Supplied material
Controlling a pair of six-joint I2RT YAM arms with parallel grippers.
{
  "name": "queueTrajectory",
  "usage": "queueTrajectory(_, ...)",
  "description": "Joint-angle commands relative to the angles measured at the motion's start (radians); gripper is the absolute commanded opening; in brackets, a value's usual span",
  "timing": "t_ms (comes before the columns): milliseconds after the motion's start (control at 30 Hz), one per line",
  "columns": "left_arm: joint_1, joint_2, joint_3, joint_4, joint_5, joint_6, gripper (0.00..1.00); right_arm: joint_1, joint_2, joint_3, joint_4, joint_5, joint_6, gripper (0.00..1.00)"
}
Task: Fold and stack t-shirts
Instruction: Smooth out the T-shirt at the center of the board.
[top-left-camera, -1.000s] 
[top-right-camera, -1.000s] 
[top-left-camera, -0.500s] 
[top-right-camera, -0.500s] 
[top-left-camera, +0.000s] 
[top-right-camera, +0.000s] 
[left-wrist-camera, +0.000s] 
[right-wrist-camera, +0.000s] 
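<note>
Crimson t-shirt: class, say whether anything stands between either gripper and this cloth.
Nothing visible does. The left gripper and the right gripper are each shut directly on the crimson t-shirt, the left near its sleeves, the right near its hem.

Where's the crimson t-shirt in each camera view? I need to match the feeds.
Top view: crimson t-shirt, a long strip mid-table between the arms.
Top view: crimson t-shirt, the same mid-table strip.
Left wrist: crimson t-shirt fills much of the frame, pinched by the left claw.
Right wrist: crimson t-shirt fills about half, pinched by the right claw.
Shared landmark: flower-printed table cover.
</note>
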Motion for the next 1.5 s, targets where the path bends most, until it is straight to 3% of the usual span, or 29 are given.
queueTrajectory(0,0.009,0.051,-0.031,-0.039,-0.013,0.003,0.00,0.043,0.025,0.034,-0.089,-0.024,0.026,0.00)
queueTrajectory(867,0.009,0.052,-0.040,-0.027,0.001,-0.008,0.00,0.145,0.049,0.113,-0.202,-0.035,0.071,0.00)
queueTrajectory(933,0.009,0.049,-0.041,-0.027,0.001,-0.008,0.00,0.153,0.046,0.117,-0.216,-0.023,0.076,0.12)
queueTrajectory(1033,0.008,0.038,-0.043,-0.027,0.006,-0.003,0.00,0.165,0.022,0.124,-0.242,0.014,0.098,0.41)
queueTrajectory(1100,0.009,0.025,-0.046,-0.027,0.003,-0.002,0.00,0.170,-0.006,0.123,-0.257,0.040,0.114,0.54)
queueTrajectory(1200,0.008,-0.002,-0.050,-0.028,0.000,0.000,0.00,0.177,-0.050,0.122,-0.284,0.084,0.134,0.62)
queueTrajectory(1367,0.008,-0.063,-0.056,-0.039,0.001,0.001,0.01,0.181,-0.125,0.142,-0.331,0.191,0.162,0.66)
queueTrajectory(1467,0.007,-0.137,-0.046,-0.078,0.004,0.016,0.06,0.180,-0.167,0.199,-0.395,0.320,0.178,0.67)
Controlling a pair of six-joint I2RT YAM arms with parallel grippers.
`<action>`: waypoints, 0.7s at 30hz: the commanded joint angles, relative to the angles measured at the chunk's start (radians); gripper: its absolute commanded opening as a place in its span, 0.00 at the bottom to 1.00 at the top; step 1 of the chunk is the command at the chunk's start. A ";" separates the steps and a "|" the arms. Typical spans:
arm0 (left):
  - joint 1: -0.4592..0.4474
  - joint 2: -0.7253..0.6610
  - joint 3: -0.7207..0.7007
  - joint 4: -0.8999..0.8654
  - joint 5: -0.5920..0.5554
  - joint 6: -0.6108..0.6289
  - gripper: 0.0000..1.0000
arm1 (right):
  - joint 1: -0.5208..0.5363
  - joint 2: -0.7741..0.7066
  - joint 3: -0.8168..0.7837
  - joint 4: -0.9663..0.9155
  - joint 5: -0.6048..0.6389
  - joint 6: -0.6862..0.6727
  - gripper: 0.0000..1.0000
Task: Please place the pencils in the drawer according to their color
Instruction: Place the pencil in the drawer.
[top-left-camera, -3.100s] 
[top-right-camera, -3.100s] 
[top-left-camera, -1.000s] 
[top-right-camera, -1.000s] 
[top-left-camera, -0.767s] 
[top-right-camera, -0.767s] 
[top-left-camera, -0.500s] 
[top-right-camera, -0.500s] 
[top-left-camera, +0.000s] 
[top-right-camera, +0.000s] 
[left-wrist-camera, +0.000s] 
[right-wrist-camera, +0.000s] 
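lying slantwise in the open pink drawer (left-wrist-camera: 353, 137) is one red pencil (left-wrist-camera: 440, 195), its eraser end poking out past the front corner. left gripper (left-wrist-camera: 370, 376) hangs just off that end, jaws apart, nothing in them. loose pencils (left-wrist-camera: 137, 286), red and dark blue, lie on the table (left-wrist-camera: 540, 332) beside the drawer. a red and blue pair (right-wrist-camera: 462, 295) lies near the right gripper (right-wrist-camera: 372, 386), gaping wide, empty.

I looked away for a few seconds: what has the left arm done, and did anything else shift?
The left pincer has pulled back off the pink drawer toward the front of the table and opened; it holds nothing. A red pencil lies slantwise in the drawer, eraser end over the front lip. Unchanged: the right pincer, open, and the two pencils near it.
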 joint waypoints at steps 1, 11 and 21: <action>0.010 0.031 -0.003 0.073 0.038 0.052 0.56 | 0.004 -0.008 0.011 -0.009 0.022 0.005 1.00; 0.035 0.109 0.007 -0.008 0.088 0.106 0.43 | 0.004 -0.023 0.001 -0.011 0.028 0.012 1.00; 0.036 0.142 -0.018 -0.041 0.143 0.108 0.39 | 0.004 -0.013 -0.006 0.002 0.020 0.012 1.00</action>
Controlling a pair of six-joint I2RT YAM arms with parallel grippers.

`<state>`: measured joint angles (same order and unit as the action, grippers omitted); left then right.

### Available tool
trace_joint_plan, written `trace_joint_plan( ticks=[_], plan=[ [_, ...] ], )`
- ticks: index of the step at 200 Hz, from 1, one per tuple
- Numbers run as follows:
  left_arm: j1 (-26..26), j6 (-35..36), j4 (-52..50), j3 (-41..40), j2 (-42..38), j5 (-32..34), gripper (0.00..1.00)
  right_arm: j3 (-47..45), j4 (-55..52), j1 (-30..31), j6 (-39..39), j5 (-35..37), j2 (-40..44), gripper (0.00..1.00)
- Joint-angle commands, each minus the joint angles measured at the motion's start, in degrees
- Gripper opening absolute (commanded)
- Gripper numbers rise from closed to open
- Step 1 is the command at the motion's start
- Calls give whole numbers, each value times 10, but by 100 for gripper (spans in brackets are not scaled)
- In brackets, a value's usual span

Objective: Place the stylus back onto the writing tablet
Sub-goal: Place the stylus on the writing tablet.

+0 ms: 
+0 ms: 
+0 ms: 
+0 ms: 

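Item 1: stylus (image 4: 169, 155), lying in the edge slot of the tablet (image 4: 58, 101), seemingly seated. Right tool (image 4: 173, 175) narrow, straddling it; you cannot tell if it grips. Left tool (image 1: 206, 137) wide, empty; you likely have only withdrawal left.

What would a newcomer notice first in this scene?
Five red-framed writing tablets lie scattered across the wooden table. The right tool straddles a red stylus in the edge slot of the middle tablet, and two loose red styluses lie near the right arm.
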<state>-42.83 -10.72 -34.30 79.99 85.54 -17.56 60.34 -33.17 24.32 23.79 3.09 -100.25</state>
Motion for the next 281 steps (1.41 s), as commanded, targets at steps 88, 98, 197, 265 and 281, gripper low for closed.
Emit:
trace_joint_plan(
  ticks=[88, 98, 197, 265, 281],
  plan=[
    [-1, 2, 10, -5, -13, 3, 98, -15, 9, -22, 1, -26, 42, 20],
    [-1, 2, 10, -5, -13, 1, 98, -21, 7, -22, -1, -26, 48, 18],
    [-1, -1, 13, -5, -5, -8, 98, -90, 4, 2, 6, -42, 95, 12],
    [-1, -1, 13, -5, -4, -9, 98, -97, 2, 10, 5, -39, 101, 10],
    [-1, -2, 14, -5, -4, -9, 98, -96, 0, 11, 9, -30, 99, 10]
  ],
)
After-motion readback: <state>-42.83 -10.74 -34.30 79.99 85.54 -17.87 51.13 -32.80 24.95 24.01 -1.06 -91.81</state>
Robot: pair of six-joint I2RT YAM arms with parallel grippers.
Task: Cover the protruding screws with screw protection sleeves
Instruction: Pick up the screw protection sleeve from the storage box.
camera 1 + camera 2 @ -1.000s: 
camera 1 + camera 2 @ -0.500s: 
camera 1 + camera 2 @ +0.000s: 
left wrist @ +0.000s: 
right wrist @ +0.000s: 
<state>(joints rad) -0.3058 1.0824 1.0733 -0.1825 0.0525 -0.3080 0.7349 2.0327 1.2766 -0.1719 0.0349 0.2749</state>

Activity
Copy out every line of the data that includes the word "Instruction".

Result below
Instruction: Smooth out the T-shirt at the center of the board.
Instruction: Place the pencil in the drawer.
Instruction: Pick up the screw protection sleeve from the storage box.

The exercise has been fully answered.